「Rigged Out/fitters」デザイナー パリサ・パルニアン

By Yuki Keiser 2006.11


Rigged Out/fitters

3. 『Lの世界』とのコラボについて

Profile: パリサ・パルニアン
Parisa Parnian 1972年イラン首都テヘラン生まれ、アメリカ・アリゾナ育ち。ニューヨークのParsons School of Designでファッション・デザインを学んだ後、数々のアパレル会社に勤め、2004年に自身のブランド「Rigged Out/fitters(リグド・アウトフィッターズ)」を設立。アメリカのレズビアン・ヒットドラマ「The L word」でも使用され、現在クィア・シーンで最も注目を浴びている洋服ブランド。

――「リグド」のフォトシュートでゲイ男性のモデルが洋服を着用しているのを見たんだけど。リグドはゲイ男性にも人気あるの?

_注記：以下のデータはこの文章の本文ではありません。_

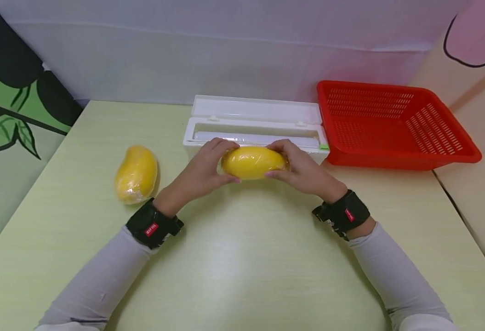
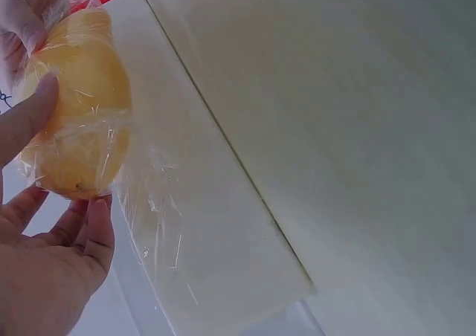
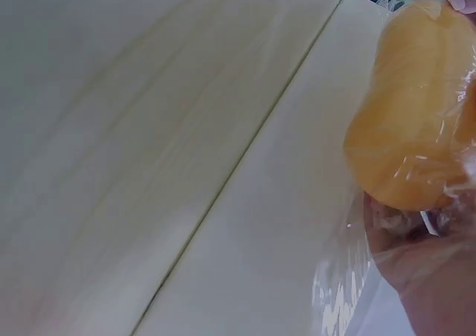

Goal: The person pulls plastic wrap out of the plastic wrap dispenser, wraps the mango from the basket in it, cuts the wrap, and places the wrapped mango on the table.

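Both hands hold a yellow mango (image 1: pixel 253 162) in front of a white cling film box (image 1: pixel 256 126). My left hand (image 1: pixel 202 171) grips its left end, thumb low and fingers above. The other end is gripped by my right hand (image 1: pixel 304 170) in the same way. Clear cling film (image 2: pixel 160 210) covers the mango and spreads beside it over the box's front in the left wrist view. In the right wrist view loose film (image 3: pixel 343 291) shows below the fruit, some of it over the fingers. A second mango (image 1: pixel 136 174), wrapped in film, lies on the table to the left.
The box's lid (image 1: pixel 254 109) stands open at the back, with a white roll (image 1: pixel 254 139) inside. Close to the box's right end is a red plastic basket (image 1: pixel 391 156). A pale cloth (image 1: pixel 184 59) hangs behind the light wooden table (image 1: pixel 234 262).
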A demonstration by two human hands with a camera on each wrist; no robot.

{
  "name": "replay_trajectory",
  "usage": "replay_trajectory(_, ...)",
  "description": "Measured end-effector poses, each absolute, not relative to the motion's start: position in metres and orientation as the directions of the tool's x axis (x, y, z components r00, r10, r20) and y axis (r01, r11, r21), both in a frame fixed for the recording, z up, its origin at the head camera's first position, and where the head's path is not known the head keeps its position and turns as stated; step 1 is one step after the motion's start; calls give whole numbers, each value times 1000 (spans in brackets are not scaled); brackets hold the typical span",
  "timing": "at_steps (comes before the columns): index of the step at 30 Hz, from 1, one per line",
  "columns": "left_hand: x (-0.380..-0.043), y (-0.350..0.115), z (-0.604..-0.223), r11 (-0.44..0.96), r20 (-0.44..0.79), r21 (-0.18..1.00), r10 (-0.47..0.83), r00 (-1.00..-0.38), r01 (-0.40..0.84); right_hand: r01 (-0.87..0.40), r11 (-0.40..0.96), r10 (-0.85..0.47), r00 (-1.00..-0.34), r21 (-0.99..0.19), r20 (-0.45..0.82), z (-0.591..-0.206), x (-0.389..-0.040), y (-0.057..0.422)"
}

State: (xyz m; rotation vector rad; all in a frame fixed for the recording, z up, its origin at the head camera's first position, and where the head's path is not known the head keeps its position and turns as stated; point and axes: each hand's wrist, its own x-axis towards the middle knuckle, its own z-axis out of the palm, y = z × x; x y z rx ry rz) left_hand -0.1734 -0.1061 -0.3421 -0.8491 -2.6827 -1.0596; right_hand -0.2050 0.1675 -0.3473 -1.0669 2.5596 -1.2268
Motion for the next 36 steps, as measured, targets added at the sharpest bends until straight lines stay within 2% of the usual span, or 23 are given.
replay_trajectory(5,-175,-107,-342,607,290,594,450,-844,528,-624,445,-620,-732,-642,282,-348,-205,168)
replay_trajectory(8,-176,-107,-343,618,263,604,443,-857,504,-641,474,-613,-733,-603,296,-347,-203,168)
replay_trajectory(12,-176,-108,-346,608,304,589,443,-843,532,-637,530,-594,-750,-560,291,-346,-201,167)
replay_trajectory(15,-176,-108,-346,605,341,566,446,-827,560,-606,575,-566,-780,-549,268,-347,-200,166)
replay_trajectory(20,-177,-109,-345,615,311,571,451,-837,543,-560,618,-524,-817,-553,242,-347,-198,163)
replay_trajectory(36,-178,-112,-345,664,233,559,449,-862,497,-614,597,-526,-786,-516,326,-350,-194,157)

うん、人気あるわよ。 ウェブサイトにはゲイの男性モデルが1人いるの。彼みたいなタイプのゲイにはこの服のラインがすごく合うのよ。「レディキラー」って書いてあるポロシャツを着るのが好きなゲイ男性もとても多いし。皮肉だから面白いと思っているの!

Rigged Out/fitters

――想像つく! 実際、ドラマ「Lの世界」のシーズン3の中で、俳優アラン・カミングがリグドを着用しているよね? すごく似合っている。「Lの世界」とのコラボレーションの経緯は?

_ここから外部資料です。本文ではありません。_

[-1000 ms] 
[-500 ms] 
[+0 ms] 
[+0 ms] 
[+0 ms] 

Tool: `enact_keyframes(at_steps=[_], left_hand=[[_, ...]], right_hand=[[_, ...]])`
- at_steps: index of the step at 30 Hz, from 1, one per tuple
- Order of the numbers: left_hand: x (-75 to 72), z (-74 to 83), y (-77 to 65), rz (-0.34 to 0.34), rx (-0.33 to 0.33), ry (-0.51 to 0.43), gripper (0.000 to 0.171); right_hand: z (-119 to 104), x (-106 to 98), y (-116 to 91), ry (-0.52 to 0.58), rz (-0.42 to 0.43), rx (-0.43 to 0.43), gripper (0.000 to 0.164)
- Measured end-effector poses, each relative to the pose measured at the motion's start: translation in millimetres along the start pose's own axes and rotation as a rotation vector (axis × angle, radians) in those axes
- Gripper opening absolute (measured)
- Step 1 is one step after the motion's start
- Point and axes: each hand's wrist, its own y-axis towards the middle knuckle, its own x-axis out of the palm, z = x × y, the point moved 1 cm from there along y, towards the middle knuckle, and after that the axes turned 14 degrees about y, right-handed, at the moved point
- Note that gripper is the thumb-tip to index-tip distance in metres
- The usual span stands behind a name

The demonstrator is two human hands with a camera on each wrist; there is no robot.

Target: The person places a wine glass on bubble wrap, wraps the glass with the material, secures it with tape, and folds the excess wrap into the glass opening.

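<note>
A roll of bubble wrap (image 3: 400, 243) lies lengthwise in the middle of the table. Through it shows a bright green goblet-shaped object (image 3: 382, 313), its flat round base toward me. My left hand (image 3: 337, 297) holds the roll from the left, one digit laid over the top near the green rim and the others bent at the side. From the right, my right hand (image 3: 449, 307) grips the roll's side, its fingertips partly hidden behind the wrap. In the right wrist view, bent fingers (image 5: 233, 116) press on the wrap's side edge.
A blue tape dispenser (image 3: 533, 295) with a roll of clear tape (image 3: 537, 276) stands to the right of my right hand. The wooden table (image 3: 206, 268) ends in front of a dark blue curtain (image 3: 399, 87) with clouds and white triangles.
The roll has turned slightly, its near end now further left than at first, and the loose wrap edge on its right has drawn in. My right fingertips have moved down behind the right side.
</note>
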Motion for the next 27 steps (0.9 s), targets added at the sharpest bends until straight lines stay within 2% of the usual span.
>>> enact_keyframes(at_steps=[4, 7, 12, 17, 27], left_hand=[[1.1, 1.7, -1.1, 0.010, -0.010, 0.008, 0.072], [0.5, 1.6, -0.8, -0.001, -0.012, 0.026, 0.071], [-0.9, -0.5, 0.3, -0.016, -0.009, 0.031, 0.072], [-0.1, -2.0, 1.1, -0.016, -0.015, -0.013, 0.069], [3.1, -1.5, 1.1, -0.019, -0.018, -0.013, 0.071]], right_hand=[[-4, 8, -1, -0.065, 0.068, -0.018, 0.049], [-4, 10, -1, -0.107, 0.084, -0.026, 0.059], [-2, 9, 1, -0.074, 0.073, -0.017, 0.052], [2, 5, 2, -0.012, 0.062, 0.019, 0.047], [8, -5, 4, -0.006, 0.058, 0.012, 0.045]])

「Lの世界」が『ベルベットパーク』誌の表紙の時に、リグドのファッション・シューティングを載せたの。そしたら、ドラマのスタイリストがそれを見て電話してきたの。(※『ベルベットパーク』は、米のレズビアン季刊誌 www.velvetparkmagazine.com

Lの世界
※『Lの世界』シーズン3でカルメンがリグドの「Thirsty Mermaid」Tシャツを着用。

――彼らのためにわざわざ服をデザインしたの?

そう。まずスタイリストと一緒に女優達と一週間過ごしたの。ワクワクしたわ、みんなとてもフレンドリーだった。そして、ニューヨークに戻って色んな服をクリエイトしたの。2週間に一回くらいのペースでキャラクターのイメージに基づいた服をスタイリストに一箱送っていたの。沢山購入してもらったわ!

――どのキャラクターのためにデザインするのが一番楽しかった?

マックス演じるダニエラ・シーのが一番やりがいがあった。彼女は実際に友達だしね。彼女のキャラクターはトランスジェンダーだから、彼女のためにデザインするのはとても誇り高かったわ。あとはアラン・カミングに服を着せるのもとてもエンジョイした。アランは、ものすごい格好いいの! そうそう、シーズン3の彼こそ「クィア&ダーティ」よ!! 彼のキャラクターはまさに自分が想像する「クィア&ダーティ」。

Lの世界
※アラン・カミング演じるビリーも「Lady Killer」を着用し、話題に。

――なるほど、わかる! そうね、私もマックスとビリーがセックスするシーンは好きだった。(※シーズン3のエピソード7のシーン。女性の体を持つトランスジェンダーのマックスがシリコンのペニスを使用し、ゲイであるビリーとセックスをする。)

あー、もう大好き! 多分私も一番好きなシーン! ホットだわ。これこそが「クィア&ダーティ」のコンセプトの世界。レズビアンじゃない、クィア…で、ダーティ‥で、「いったい何これ~?!」みたいな(笑)。まさにこれが私のインスピレーション・ソースね。